**Task to carry out:** With the pictures omitted, print exactly the lines below, from the one containing "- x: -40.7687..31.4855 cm" through the one containing "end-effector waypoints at", and nothing else.
── Data to process ──
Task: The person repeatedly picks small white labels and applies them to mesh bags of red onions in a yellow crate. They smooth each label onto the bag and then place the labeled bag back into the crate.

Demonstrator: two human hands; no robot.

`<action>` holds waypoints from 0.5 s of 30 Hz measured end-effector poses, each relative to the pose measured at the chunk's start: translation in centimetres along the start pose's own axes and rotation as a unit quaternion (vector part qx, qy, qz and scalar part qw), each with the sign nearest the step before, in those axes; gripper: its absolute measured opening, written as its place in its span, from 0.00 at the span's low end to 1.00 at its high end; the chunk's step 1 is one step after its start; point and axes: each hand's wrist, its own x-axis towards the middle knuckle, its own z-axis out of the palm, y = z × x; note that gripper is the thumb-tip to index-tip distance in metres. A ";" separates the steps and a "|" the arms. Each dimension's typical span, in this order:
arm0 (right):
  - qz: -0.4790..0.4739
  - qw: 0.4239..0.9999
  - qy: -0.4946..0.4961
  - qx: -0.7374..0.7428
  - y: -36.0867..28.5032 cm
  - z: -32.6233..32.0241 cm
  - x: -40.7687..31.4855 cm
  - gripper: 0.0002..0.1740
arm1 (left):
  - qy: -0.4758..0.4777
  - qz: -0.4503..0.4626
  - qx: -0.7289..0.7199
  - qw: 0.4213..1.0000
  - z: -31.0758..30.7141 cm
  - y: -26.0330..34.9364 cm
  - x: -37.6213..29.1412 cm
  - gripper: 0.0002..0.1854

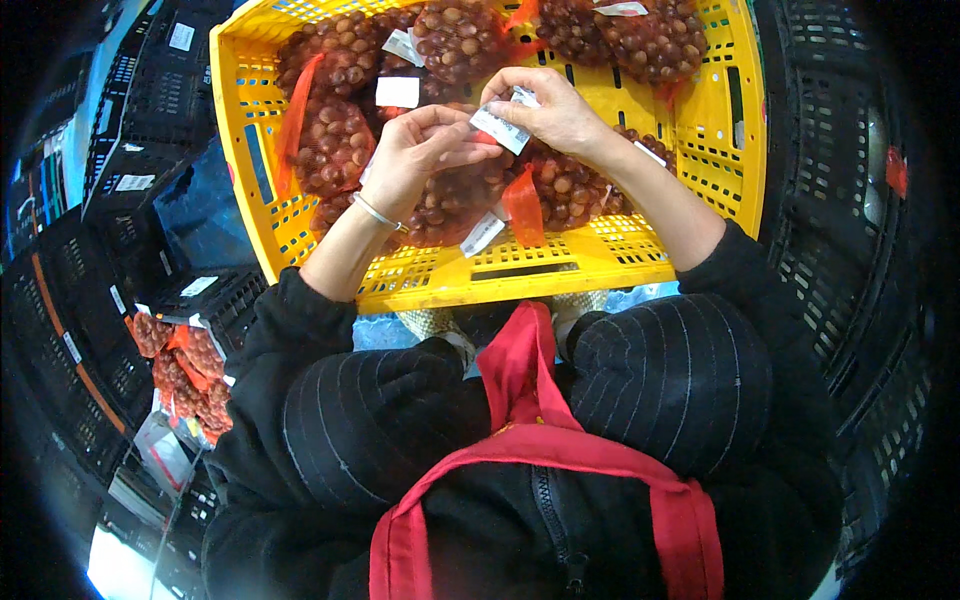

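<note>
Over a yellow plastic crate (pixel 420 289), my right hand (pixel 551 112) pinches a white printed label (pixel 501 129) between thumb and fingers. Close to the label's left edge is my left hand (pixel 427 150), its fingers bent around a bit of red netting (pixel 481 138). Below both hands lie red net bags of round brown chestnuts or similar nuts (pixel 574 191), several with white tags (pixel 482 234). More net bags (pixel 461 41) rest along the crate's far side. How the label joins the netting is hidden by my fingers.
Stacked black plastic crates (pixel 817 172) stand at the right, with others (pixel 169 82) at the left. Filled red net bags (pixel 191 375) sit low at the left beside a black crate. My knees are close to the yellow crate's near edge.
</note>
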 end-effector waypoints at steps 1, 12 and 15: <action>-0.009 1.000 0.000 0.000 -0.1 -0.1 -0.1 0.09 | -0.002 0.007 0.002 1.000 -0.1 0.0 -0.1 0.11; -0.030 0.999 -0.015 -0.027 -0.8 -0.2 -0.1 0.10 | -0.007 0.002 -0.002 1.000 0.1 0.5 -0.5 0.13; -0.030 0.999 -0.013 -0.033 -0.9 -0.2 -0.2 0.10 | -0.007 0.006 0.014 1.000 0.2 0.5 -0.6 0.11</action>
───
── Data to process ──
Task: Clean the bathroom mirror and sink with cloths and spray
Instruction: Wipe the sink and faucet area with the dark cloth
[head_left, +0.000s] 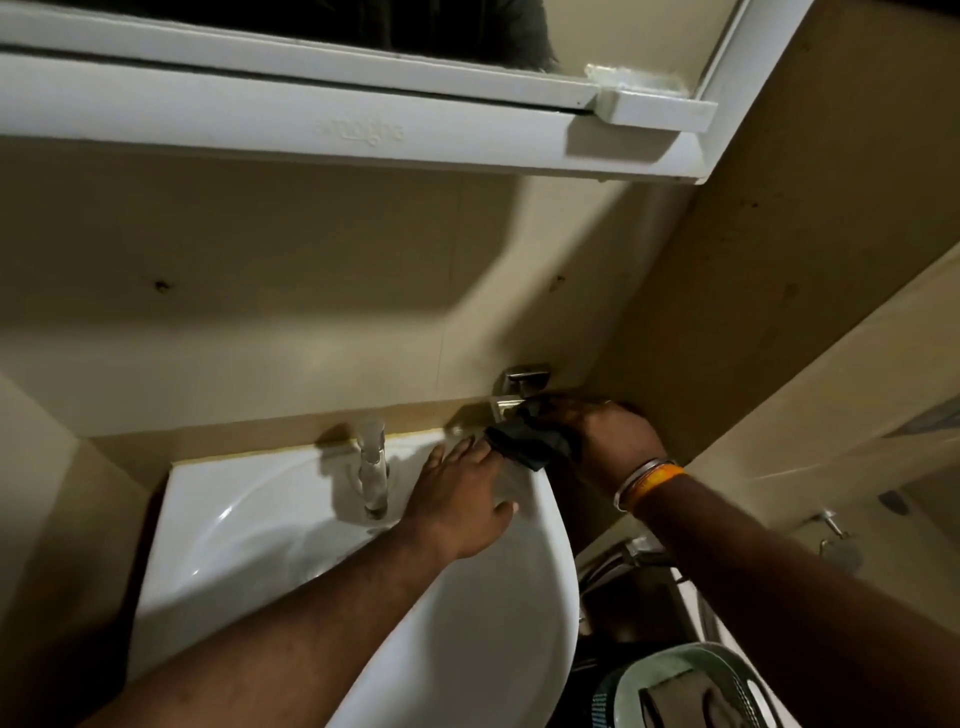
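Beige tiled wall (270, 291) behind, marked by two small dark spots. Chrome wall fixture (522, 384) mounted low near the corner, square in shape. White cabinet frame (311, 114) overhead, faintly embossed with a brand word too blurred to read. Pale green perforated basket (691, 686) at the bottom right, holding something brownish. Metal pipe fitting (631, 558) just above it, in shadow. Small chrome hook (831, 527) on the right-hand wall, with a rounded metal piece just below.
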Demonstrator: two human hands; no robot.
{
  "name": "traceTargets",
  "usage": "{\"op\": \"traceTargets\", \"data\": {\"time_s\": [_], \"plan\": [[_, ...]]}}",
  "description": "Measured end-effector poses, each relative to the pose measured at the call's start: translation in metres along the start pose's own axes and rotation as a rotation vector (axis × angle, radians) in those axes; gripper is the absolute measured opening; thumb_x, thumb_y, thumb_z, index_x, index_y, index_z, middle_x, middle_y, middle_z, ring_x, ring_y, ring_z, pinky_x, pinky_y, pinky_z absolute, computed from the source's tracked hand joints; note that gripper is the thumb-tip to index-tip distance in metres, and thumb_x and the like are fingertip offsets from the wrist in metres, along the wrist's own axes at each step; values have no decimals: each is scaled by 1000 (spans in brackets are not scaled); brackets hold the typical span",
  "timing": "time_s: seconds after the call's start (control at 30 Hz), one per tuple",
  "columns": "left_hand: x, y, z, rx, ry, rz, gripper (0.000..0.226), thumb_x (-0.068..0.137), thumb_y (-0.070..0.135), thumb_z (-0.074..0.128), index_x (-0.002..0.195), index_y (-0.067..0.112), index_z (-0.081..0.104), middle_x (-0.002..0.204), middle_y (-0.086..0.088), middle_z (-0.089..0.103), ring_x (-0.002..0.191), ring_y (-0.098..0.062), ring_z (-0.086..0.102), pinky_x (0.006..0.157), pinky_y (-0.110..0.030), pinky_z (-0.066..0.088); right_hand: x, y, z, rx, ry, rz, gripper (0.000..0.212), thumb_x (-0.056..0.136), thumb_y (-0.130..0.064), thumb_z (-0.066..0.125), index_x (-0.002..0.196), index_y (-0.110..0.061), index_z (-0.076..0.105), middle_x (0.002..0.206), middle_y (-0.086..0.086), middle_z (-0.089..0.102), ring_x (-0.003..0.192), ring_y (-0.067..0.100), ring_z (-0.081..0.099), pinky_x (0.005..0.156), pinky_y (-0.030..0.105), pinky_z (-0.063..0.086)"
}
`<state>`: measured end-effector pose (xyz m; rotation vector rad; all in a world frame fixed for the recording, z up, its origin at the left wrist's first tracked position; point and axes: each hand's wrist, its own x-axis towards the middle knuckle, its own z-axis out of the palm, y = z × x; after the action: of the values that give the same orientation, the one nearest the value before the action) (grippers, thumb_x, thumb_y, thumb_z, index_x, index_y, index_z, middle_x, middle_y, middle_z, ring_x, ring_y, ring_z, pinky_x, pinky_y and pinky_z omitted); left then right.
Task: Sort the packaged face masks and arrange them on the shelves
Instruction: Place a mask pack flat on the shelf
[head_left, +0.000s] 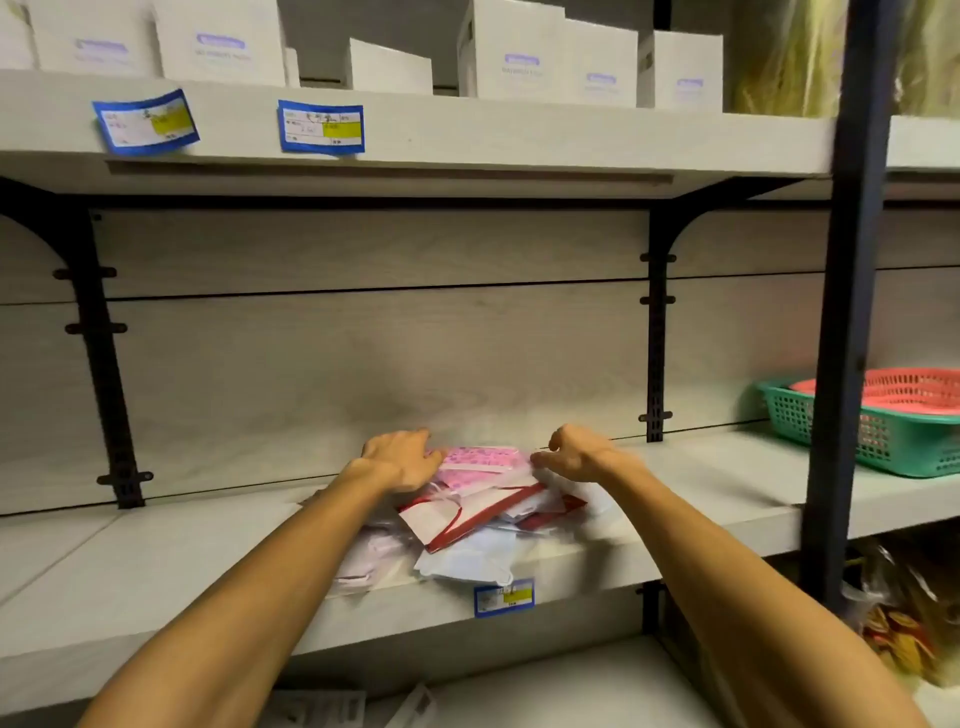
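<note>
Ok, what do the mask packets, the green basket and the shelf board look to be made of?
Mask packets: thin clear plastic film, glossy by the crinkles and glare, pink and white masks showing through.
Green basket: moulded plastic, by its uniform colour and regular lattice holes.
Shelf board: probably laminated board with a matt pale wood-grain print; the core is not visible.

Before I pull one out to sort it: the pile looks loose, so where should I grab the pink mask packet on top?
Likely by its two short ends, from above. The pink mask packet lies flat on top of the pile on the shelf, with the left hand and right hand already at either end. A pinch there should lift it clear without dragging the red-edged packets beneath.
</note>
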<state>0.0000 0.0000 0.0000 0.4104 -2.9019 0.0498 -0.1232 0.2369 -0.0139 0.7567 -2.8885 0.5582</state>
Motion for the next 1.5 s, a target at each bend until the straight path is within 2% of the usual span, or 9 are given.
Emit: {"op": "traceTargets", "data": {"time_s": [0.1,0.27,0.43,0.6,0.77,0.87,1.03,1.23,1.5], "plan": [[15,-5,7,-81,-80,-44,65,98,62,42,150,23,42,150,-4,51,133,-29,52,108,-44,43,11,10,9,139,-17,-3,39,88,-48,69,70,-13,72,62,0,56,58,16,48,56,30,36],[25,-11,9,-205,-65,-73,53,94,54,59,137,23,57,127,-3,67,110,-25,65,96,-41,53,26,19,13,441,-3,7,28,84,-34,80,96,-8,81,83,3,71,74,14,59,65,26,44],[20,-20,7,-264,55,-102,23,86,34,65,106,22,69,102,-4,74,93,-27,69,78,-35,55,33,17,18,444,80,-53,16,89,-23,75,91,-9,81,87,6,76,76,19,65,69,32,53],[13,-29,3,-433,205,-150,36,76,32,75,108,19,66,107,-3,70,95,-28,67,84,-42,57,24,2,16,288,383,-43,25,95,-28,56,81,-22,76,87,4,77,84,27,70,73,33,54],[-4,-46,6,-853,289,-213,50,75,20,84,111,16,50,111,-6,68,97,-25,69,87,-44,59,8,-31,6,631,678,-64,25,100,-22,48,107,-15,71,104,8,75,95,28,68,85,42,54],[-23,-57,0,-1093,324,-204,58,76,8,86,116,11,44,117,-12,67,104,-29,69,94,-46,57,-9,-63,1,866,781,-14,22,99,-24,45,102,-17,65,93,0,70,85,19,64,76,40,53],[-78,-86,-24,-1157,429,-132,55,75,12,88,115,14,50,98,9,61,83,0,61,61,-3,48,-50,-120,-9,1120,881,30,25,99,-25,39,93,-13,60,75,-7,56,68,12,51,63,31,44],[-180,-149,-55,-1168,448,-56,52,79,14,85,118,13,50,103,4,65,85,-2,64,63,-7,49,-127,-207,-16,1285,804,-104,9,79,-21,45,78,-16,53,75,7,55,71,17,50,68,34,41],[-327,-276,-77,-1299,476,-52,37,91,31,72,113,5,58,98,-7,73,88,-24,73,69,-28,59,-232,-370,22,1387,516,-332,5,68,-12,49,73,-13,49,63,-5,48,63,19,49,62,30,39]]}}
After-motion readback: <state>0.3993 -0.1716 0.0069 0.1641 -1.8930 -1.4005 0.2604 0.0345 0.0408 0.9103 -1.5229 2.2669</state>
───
**Solution for this exercise:**
  - x: -40.7687..31.4855 cm
  - gripper: 0.0002..0.1740
arm1 (left):
  - qy: -0.4758..0.4777
  - qz: -0.4503..0.4626
  - qx: -0.7289..0.7199
  - qw: 0.4213..1.0000
  - z: -31.0758..30.7141 cm
  - y: -26.0330..34.9364 cm
  - x: -37.6213..29.1412 cm
  - gripper: 0.0002..0.1854


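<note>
Over a yellow plastic crate (pixel 420 289), my right hand (pixel 551 112) pinches a white printed label (pixel 501 129) between thumb and fingers. Close to the label's left edge is my left hand (pixel 427 150), its fingers bent around a bit of red netting (pixel 481 138). Below both hands lie red net bags of round brown chestnuts or similar nuts (pixel 574 191), several with white tags (pixel 482 234). More net bags (pixel 461 41) rest along the crate's far side. How the label joins the netting is hidden by my fingers.
Stacked black plastic crates (pixel 817 172) stand at the right, with others (pixel 169 82) at the left. Filled red net bags (pixel 191 375) sit low at the left beside a black crate. My knees are close to the yellow crate's near edge.
</note>
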 end-effector waypoints at steps 1, 12 and 15: <action>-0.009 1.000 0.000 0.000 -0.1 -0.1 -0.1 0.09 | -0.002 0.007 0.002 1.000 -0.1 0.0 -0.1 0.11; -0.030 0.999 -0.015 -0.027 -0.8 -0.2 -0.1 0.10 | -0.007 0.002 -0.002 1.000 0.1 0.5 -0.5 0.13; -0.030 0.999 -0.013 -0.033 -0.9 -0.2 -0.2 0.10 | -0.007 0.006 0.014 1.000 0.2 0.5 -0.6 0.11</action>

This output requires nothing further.